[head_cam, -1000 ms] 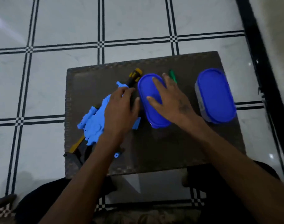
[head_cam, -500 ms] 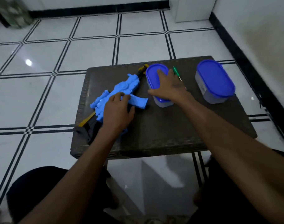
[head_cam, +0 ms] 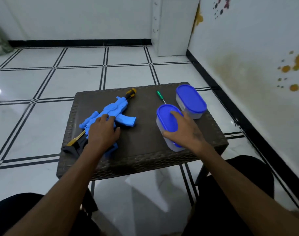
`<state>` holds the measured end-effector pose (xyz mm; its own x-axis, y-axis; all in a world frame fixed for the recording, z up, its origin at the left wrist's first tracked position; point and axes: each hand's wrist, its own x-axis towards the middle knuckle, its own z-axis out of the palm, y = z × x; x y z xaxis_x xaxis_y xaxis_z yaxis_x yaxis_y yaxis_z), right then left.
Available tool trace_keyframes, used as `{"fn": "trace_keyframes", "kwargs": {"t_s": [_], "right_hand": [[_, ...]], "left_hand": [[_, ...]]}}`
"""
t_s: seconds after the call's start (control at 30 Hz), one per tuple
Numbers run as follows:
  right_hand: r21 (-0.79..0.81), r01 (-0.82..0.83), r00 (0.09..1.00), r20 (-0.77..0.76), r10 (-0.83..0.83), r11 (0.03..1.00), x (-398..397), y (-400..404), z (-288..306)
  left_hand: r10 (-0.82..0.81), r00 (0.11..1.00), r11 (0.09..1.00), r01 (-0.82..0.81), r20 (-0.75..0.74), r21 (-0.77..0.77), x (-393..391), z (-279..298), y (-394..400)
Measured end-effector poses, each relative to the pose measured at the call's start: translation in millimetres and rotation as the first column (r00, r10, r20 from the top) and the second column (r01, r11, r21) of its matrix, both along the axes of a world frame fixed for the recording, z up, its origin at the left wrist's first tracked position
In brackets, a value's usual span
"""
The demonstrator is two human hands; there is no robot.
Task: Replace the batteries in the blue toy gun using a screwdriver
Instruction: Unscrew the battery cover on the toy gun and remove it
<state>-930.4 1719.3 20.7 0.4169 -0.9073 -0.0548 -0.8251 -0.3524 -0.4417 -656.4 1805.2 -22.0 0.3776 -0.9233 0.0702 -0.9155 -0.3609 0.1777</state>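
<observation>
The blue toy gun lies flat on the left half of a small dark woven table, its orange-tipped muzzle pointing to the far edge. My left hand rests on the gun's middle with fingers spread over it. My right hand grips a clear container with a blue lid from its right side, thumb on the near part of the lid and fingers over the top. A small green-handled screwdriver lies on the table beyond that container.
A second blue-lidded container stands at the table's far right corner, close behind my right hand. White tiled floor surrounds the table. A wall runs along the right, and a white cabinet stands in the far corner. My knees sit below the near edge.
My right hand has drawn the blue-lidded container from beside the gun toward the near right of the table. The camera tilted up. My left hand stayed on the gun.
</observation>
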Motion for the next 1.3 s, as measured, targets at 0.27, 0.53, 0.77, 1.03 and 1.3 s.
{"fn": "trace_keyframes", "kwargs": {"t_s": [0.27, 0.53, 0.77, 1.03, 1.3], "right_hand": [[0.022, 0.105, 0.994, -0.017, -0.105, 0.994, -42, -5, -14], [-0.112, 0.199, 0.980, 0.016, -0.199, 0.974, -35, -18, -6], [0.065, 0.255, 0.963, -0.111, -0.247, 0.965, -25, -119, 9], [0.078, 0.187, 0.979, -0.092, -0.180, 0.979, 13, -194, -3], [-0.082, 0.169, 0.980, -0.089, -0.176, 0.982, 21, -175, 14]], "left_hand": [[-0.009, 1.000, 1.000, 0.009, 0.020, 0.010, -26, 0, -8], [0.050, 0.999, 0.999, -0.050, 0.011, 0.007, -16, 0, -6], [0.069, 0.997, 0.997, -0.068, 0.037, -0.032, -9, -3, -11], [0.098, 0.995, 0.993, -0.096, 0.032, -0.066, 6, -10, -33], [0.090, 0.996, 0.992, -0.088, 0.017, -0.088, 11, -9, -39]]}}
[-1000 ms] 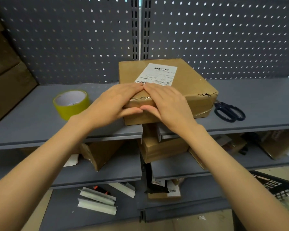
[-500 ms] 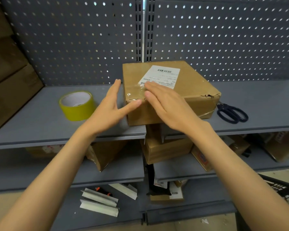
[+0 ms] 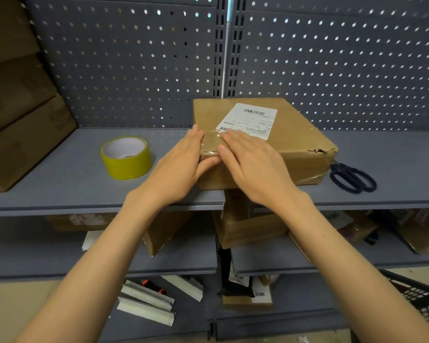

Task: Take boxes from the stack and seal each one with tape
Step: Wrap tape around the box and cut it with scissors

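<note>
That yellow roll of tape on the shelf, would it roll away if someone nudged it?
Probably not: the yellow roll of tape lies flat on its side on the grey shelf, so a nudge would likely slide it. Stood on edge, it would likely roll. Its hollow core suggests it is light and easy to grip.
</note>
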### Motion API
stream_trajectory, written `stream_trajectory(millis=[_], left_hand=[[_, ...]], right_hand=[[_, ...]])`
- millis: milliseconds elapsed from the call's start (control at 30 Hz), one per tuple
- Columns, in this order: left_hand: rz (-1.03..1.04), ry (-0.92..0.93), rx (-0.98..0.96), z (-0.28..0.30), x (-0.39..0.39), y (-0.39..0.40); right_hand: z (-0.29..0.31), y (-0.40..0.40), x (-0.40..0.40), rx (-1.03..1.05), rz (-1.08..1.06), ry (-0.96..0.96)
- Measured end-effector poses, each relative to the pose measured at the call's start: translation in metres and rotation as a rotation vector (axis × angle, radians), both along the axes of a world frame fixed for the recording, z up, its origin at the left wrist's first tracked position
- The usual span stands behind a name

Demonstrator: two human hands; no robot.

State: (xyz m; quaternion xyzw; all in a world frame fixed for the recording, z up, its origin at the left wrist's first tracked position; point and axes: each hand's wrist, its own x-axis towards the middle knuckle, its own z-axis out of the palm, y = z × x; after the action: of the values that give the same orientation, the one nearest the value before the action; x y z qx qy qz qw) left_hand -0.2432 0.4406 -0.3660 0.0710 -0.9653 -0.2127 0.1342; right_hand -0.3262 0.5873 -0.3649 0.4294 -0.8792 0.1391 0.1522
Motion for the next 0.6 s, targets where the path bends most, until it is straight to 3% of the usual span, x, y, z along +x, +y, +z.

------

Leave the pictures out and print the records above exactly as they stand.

[head_cam, -1000 ms] 
[head_cam, -500 ms] 
[head_cam, +0 ms] 
`<state>` holds the measured end-effector pose (xyz mm; its own x-axis, y-axis; all in a world frame fixed for the recording, z up, its origin at the left wrist's first tracked position; point and axes: each hand's wrist, its own x-axis towards the middle knuckle, its own z-axis out of the palm, y = z × x; x y z xaxis_x xaxis_y xaxis_z yaxis_x yaxis_y yaxis_z), right then left.
Available tool trace_keyframes, used as `{"fn": "trace_keyframes", "kwargs": {"t_s": [_], "right_hand": [[_, ...]], "left_hand": [[_, ...]]}}`
"""
t_s: seconds after the call's start (control at 30 Hz), one per tuple
Numbers run as follows:
  right_hand: r21 (-0.79..0.81), r01 (-0.82..0.83), r00 (0.09..1.00), r20 (-0.77..0.76), r10 (-0.83..0.83), r11 (0.03..1.00), x (-398..397), y (-400..404), z (-288..306)
  left_hand: r10 (-0.82..0.81), r00 (0.11..1.00), r11 (0.09..1.00), r01 (-0.82..0.81), r20 (-0.75..0.74), r21 (-0.77..0.77), x (-393..391), z (-279..298), y (-394..400)
Measured end-effector poses, each relative to the pose measured at the call's start: translation in millimetres and rotation as the first column (r00, r10, r20 from the top) and the second column (r01, r11, r21) of its matrix, both along the axes of a world frame fixed for the recording, z up, its origin at the left wrist's first tracked position
In brackets, a value's usual span
"""
The demonstrator is two human hands; there is no robot.
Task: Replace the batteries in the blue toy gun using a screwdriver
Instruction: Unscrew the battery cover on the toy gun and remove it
<state>-930.4 1719.3 20.7 0.4169 -0.9073 -0.0548 -0.8251 -0.3524 -0.4417 -656.4 1805.2 -22.0 0.3776 -0.9233 0.0702 -0.9155 -0.3609 0.1777</state>
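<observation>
The blue toy gun lies flat on the left half of a small dark woven table, its orange-tipped muzzle pointing to the far edge. My left hand rests on the gun's middle with fingers spread over it. My right hand grips a clear container with a blue lid from its right side, thumb on the near part of the lid and fingers over the top. A small green-handled screwdriver lies on the table beyond that container.
A second blue-lidded container stands at the table's far right corner, close behind my right hand. White tiled floor surrounds the table. A wall runs along the right, and a white cabinet stands in the far corner. My knees sit below the near edge.
My right hand has drawn the blue-lidded container from beside the gun toward the near right of the table. The camera tilted up. My left hand stayed on the gun.
</observation>
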Motion for the next 1.3 s, as measured, targets at 0.27, 0.53, 0.77, 1.03 and 1.3 s.
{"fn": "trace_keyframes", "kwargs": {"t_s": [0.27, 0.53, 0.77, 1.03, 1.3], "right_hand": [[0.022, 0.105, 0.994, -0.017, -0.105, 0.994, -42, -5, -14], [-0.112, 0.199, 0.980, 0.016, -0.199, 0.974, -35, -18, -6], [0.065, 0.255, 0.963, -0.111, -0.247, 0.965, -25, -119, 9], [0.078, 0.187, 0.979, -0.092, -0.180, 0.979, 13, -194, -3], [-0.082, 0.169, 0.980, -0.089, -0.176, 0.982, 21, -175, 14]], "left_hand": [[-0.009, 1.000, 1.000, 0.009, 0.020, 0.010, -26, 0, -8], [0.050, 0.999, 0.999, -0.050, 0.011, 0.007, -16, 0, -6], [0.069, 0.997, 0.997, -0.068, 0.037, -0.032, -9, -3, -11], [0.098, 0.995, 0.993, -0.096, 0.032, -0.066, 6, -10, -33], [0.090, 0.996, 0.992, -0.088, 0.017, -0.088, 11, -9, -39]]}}
[-1000 ms] 
[-500 ms] 
[+0 ms] 

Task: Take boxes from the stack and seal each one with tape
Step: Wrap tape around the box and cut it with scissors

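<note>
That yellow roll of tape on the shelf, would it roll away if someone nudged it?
Probably not: the yellow roll of tape lies flat on its side on the grey shelf, so a nudge would likely slide it. Stood on edge, it would likely roll. Its hollow core suggests it is light and easy to grip.
</note>
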### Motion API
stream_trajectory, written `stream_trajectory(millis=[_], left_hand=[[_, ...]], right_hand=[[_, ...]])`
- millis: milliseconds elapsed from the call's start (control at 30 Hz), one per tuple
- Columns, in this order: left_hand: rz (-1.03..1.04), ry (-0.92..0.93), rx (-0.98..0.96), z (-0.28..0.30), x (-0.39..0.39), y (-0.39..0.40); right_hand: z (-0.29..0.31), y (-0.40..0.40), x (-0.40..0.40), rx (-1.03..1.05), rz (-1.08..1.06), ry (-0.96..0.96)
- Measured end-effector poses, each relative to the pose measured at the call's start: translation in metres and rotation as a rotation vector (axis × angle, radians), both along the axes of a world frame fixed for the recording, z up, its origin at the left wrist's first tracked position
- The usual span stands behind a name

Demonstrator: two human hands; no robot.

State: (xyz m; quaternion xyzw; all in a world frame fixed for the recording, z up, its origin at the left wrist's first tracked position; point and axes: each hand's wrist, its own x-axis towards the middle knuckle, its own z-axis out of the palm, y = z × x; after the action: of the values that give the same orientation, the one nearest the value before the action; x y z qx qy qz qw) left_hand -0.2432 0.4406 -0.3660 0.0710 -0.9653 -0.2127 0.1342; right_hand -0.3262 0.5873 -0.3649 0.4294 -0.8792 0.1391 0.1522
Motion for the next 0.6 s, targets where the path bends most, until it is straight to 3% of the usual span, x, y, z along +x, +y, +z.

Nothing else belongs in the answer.